Real-world examples include OAuth callback endpoints or SSO flows where a client certificate is mapped to an allowed origin, but a missing allowlist permits an attacker to register a valid certificate and then provide a redirect pointing to a phishing domain. Unlike server-side request forgery, open redirect in this context does not require the server to make arbitrary network calls; it abuses trusted client-supplied URLs. The presence of mTLS may give a false sense of security, leading developers to skip strict validation of redirect targets. To detect such issues, scans should include authenticated scenarios with valid client certificates and observe whether redirect parameters are reflected without validation or constrained by a strict allowlist of domains.

Mutual Tls-Specific Remediation in Nestjs — concrete code fixes

Remediation focuses on strict validation and canonicalization of redirect targets, independent of mTLS authentication. Never trust parameters such as redirectUrl, next, or returnTo. Instead, use a strict allowlist of domains or paths and resolve relative URLs only. Below are concrete, syntactically correct examples demonstrating secure handling in NestJS with mTLS.

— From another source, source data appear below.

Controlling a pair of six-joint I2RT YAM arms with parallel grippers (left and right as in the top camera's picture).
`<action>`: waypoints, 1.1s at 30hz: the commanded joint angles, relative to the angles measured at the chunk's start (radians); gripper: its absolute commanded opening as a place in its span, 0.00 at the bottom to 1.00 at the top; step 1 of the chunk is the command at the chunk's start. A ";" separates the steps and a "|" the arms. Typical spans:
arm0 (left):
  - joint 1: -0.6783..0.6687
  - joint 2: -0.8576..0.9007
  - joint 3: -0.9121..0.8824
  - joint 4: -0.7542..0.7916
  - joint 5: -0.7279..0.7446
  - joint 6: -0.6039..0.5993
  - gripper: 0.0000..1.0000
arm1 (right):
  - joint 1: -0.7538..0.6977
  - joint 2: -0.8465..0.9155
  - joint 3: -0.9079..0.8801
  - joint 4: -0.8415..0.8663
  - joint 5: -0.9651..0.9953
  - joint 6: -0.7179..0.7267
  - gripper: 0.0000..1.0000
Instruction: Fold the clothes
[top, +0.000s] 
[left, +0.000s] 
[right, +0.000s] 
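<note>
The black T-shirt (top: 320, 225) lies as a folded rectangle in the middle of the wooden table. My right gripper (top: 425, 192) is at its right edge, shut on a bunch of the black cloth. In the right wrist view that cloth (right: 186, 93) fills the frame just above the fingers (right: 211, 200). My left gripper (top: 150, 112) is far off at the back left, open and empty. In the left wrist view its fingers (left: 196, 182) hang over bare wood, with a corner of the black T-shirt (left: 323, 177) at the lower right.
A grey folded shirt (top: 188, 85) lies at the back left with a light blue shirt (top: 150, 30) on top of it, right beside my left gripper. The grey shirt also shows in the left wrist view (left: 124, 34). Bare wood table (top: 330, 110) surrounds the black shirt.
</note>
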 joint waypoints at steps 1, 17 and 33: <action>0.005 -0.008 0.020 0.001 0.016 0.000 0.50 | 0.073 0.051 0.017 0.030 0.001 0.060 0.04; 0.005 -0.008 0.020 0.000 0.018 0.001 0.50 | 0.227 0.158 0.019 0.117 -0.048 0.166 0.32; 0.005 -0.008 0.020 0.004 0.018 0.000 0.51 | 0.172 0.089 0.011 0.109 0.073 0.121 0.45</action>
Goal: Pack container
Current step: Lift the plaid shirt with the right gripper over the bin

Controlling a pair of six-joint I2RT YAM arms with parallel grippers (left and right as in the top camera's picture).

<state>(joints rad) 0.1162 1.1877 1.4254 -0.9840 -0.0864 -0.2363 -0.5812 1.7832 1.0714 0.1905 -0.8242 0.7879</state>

Example 1: Validated redirect with an allowlist

import { Controller, Get, Query, Redirect, Req } from '@nestjs/common';
import { Request } from 'express';

const ALLOWED_HOSTS = new Set(['app.example.com', 'dashboard.example.com']);

@Controller('auth')
export class AuthController {
  @Get('login/callback')
  handleLoginCallback(
    @Query('redirectUrl', { required: false }) redirectUrl: string | undefined,
    @Req() req: Request,
  ) {
    // Ensure the request includes a client certificate (mTLS enforced at the gateway)
    const clientCert = req.socket.getPeerCertificate?.();
    if (!clientCert || Object.keys(clientCert).length === 0) {
      throw new Error('mTLS client certificate required');
    }

    let target: string | undefined;
    if (redirectUrl) {
      try {
        const parsed = new URL(redirectUrl);
        if (ALLOWED_HOSTS.has(parsed.hostname)) {
          target = redirectUrl;
        }
      } catch (_) {
        // Invalid URL; ignore
      }
    }

    // Fallback to a safe default
    const safeTarget = target || '/dashboard';
    return Redirect(safeTarget);
  }
}

Example 2: Path-based redirect using route tokens

import { Controller, Get, Param, Req } from '@nestjs/common';
import { Request } from 'express';

@Controller('tenant/:tenantId')
export class TenantController {
  @Get('welcome')
  getWelcome(@Param('tenantId') tenantId: string, @Req() req: Request) {
    const clientCert = req.socket.getPeerCertificate?.();
    if (!clientCert || Object.keys(clientCert).length === 0) {
      throw new Error('mTLS client certificate required');
    }

    // Map tenantId to a predefined route; avoid reflecting user input
    const routeMap: Record = {
      'acme': '/tenant/acme/dashboard',
      'globex': '/tenant/globex/overview',
    };

    const path = routeMap[tenantId] || '/tenant/default/dashboard';
    return Redirect(path);
  }
}

General practices

  • Require and verify the client certificate at the application layer even when enforced at the gateway, and include certificate metadata (e.g., subject or serial) in audit logs.
  • Canonicalize and validate any user-controlled input used in redirects: use the WHATWG URL API to parse and enforce same-origin or explicit allowlisted hosts.
  • Prefer server-side session tokens or opaque identifiers over raw URLs in query parameters; if URLs must be used, enforce short lifetimes and one-time use.
  • Combine mTLS with route-based authorization checks so that the identity derived from the certificate aligns with the intended redirect scope.

Frequently Asked Questions

Does mTLS alone prevent open redirect vulnerabilities in NestJS?
No. Mutual TLS authenticates the client but does not validate application-level redirect targets. You must still validate and restrict redirect URLs using allowlists and canonicalization.
How can I test my NestJS endpoints for open redirect with valid client certificates?
Use a valid client certificate to call endpoints that accept redirect parameters, and verify that the server only redirects to pre-allowed hosts. Include authenticated scan profiles in your security testing to surface logic flaws that mTLS alone does not mitigate.